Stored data
_ _ _ _ _
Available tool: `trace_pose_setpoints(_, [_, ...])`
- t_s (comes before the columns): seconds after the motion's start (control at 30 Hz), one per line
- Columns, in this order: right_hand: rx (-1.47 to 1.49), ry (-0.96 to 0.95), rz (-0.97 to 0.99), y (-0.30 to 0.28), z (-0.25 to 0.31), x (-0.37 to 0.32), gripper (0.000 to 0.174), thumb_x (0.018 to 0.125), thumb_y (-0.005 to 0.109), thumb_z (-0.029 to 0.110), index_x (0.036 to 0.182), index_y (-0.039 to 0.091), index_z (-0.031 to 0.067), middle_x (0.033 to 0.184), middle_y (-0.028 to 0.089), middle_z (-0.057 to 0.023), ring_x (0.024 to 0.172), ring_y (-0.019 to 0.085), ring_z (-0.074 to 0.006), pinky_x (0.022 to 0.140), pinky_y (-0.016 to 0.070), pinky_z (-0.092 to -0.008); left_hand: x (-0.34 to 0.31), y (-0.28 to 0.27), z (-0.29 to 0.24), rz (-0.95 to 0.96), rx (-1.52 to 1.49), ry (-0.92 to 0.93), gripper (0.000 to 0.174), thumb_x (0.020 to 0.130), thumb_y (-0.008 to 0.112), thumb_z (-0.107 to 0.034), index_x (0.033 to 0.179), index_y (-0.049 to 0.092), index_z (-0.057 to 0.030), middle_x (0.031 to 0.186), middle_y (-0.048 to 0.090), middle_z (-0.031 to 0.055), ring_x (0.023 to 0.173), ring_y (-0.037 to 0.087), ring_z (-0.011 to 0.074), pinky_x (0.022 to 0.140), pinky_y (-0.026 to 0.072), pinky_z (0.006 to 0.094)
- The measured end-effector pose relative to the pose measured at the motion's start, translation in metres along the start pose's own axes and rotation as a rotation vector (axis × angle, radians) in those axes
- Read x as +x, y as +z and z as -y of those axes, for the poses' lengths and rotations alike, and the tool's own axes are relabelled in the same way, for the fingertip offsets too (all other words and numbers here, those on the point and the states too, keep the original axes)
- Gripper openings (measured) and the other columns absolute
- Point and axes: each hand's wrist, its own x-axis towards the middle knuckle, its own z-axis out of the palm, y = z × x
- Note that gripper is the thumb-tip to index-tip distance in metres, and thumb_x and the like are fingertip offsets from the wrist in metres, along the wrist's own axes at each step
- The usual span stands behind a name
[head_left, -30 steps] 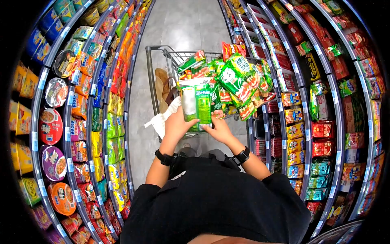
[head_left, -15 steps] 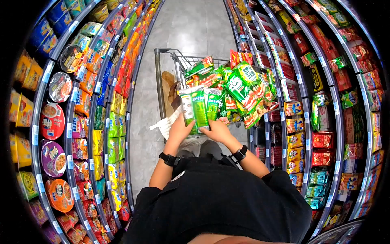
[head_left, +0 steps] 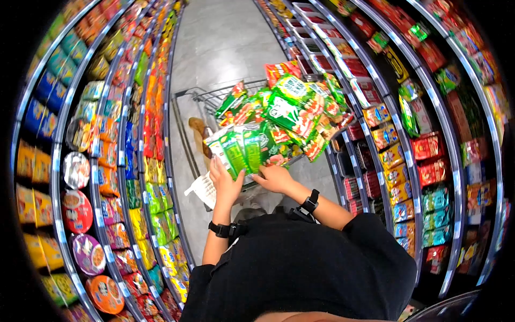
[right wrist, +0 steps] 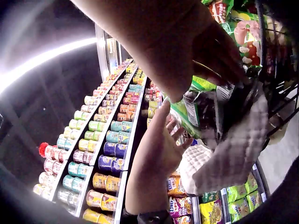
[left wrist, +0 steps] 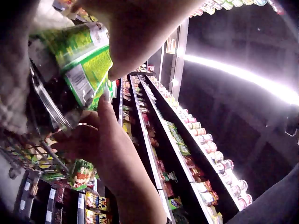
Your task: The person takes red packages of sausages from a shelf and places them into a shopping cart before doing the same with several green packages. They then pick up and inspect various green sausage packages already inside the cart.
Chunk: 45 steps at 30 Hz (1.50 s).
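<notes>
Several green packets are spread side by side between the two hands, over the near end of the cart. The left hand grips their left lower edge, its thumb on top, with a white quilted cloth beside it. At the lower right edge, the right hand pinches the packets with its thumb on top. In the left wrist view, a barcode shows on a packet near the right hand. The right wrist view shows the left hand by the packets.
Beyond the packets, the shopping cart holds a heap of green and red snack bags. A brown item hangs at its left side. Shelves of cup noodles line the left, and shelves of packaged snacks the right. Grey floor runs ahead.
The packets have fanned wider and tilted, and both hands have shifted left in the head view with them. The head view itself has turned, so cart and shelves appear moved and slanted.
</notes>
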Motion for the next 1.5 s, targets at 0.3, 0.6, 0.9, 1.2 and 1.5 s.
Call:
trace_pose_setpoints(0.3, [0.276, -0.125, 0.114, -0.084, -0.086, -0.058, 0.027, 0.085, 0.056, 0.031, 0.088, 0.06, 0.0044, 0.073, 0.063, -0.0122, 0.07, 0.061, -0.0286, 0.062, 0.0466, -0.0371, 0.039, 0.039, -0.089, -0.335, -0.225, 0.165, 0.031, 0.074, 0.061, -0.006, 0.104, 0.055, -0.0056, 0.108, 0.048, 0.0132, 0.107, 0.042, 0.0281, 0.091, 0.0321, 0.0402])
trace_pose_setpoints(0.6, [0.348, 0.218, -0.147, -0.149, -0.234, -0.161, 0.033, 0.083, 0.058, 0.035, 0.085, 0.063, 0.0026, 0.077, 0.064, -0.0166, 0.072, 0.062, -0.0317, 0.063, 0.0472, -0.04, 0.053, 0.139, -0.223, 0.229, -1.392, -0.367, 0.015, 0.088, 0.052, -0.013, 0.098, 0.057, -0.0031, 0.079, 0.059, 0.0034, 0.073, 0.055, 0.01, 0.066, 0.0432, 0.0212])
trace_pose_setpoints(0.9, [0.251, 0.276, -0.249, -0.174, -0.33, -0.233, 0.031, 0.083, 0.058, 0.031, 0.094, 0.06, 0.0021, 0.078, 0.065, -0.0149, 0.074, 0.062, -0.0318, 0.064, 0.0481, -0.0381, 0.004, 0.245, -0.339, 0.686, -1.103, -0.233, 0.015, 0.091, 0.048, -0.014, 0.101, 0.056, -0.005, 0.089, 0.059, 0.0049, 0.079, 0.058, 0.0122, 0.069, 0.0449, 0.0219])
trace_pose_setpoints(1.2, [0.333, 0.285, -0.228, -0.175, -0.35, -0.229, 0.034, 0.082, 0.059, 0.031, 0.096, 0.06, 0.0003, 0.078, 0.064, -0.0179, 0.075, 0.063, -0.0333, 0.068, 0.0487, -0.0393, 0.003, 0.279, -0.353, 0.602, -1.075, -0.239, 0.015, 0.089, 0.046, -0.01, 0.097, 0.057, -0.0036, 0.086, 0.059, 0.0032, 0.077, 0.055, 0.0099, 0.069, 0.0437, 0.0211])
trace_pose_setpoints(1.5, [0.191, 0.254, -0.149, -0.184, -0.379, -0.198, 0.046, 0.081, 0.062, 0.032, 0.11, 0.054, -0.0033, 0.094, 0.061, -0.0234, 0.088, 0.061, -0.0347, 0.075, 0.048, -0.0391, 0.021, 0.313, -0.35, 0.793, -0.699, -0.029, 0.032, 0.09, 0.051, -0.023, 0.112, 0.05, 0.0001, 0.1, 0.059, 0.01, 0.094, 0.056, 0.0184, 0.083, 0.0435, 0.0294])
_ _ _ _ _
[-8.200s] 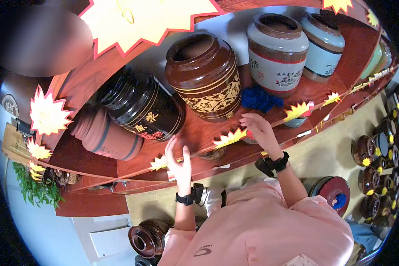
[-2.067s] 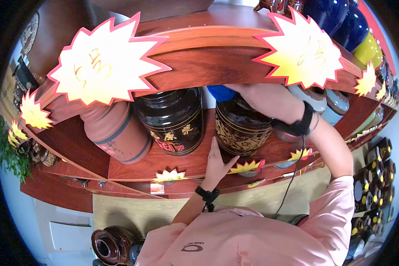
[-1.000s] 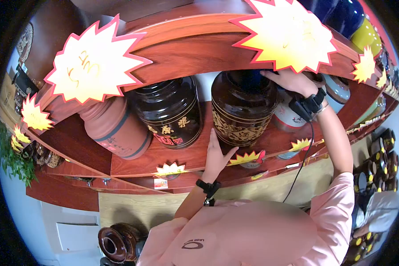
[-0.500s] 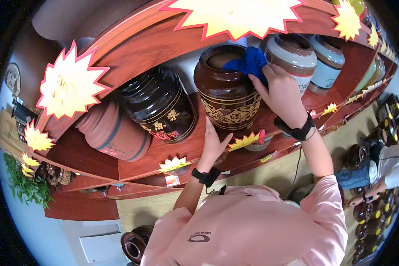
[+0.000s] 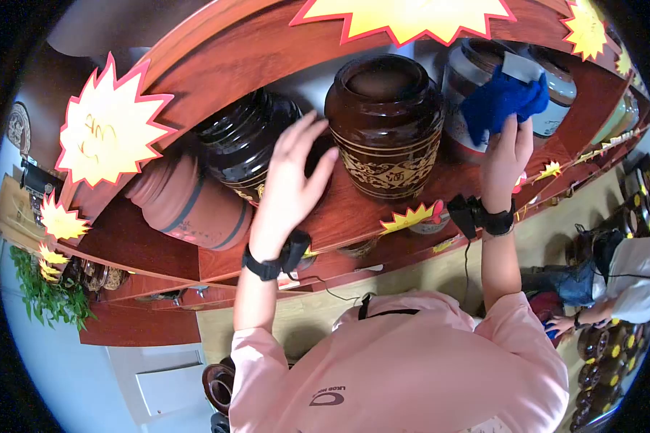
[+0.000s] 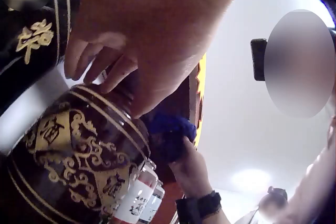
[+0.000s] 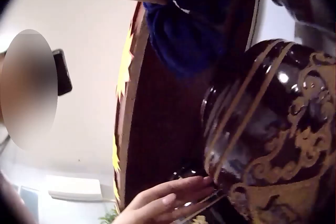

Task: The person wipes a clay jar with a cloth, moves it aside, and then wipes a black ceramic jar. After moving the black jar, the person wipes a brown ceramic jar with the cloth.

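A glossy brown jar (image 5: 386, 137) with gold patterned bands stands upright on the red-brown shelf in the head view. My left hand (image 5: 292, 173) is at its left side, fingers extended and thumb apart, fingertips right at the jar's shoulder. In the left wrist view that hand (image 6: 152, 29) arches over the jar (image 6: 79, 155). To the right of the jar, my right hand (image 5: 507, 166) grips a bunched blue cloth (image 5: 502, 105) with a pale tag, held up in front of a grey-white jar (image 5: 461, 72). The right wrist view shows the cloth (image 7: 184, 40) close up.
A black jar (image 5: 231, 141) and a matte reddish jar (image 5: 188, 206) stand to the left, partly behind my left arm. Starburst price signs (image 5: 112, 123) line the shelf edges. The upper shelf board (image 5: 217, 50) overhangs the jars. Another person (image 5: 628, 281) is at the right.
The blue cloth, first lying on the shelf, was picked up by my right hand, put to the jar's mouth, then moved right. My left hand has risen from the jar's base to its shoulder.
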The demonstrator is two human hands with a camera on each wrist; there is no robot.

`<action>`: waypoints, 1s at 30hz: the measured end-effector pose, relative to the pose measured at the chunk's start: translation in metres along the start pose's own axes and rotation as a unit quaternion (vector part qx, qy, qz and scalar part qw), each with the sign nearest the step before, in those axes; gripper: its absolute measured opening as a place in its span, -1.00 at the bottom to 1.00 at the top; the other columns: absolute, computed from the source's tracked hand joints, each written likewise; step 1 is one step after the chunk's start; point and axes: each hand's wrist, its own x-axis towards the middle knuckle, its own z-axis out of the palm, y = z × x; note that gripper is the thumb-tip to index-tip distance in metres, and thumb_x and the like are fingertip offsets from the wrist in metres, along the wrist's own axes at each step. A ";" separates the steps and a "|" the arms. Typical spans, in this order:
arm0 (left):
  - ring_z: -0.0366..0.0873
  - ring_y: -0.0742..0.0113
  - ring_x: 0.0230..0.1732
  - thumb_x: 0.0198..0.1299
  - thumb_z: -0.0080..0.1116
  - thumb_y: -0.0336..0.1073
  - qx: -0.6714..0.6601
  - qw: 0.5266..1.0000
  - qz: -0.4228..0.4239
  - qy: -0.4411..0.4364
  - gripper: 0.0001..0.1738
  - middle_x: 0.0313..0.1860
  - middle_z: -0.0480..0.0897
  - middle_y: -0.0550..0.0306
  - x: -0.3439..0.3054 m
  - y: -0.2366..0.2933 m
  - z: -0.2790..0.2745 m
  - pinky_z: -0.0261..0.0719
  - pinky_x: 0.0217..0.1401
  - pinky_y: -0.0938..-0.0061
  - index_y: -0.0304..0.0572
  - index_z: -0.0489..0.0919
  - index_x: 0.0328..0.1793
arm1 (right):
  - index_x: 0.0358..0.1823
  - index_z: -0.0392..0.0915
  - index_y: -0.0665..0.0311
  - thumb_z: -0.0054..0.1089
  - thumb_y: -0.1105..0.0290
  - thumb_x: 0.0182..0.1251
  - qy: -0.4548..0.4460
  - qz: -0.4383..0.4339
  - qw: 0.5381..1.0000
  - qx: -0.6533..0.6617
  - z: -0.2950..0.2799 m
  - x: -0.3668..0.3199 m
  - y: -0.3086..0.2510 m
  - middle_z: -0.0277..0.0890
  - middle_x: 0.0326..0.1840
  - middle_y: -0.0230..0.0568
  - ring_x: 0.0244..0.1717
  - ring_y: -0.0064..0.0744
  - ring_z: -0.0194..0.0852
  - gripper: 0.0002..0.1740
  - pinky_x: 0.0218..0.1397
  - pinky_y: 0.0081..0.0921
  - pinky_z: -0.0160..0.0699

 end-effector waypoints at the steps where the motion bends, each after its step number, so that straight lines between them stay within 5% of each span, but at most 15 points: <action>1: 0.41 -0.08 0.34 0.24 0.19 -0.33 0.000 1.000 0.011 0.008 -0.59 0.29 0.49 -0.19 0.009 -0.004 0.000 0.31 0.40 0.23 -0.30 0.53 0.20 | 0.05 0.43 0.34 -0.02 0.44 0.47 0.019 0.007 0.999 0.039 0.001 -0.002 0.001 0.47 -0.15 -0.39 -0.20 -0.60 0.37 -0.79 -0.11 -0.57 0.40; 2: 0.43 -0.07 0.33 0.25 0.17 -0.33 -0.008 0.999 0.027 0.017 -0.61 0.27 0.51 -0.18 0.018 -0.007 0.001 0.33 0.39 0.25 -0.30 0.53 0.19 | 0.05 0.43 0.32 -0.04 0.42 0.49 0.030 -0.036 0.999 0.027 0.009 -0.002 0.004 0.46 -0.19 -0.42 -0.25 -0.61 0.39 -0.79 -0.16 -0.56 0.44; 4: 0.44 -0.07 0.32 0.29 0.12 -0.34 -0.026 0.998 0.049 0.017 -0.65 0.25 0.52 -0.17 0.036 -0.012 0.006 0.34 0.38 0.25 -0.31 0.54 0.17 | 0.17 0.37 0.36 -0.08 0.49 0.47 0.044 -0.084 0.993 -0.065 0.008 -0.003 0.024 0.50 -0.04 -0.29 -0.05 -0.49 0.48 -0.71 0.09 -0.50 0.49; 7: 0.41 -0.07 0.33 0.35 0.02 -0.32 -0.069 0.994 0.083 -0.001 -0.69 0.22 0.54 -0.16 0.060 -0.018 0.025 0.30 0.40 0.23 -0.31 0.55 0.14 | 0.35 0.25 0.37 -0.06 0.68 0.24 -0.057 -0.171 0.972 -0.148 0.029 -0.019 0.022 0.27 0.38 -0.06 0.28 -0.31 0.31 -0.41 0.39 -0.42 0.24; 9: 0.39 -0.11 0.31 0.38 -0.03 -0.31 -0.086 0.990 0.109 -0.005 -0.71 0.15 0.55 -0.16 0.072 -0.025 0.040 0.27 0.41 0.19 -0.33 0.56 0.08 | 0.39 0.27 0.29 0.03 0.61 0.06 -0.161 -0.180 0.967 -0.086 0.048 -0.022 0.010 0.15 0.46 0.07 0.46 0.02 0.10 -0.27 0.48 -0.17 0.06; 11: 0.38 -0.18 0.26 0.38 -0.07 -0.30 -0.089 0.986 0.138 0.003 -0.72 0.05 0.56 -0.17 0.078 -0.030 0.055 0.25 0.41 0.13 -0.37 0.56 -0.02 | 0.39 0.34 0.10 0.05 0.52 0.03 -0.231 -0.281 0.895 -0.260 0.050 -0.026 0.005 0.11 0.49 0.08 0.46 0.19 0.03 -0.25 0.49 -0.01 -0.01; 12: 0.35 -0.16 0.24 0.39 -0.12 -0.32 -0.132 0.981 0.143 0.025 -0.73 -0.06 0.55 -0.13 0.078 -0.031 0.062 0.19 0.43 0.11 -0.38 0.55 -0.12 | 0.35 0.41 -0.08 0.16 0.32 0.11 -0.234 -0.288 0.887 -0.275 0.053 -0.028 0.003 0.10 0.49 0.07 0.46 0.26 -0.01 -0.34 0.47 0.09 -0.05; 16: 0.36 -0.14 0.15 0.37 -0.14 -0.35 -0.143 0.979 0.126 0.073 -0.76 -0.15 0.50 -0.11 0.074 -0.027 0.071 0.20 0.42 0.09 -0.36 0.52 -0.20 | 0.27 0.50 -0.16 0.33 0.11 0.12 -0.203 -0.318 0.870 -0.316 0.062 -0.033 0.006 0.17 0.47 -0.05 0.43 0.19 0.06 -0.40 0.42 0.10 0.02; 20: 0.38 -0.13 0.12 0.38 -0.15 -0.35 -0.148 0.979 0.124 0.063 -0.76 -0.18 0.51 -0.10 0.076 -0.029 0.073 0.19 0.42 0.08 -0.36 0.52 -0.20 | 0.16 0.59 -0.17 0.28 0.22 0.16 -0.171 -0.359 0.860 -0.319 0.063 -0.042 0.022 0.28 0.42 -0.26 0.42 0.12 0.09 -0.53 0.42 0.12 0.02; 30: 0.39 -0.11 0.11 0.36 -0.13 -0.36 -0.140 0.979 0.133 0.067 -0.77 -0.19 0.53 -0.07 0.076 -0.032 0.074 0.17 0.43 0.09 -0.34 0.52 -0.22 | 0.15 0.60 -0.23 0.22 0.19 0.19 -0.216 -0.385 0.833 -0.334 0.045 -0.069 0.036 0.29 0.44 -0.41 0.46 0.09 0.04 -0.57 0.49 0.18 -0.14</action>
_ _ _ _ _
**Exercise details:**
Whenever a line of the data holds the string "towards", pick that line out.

**Task solution:**
- Point and axes: each hand's wrist, its own x-axis towards the middle knuckle, its own z-axis out of the palm, y = z × x
`<action>`: waypoints, 1s at 30hz: the measured end-effector pose, relative to the pose measured at the chunk's start: translation in metres along the start pose's own axes and rotation as a unit quaternion (vector part qx, qy, qz and scalar part qw), each with the sign nearest the step before, in those axes; gripper: its absolute measured opening as a place in its span, -1.00 at the bottom to 1.00 at the top; the other columns: absolute, computed from the source's tracked hand joints, each written likewise; step 1 is one step after the chunk's start; point and axes: each hand's wrist, its own x-axis towards the middle knuckle, its own z-axis out of the palm, y = z × x; note that gripper is the thumb-tip to index-tip distance in metres, and thumb_x and the like are fingertip offsets from the wrist in metres, along the wrist's own axes at each step. A ";" separates the steps and a "|" the arms. Typical spans, in this order:

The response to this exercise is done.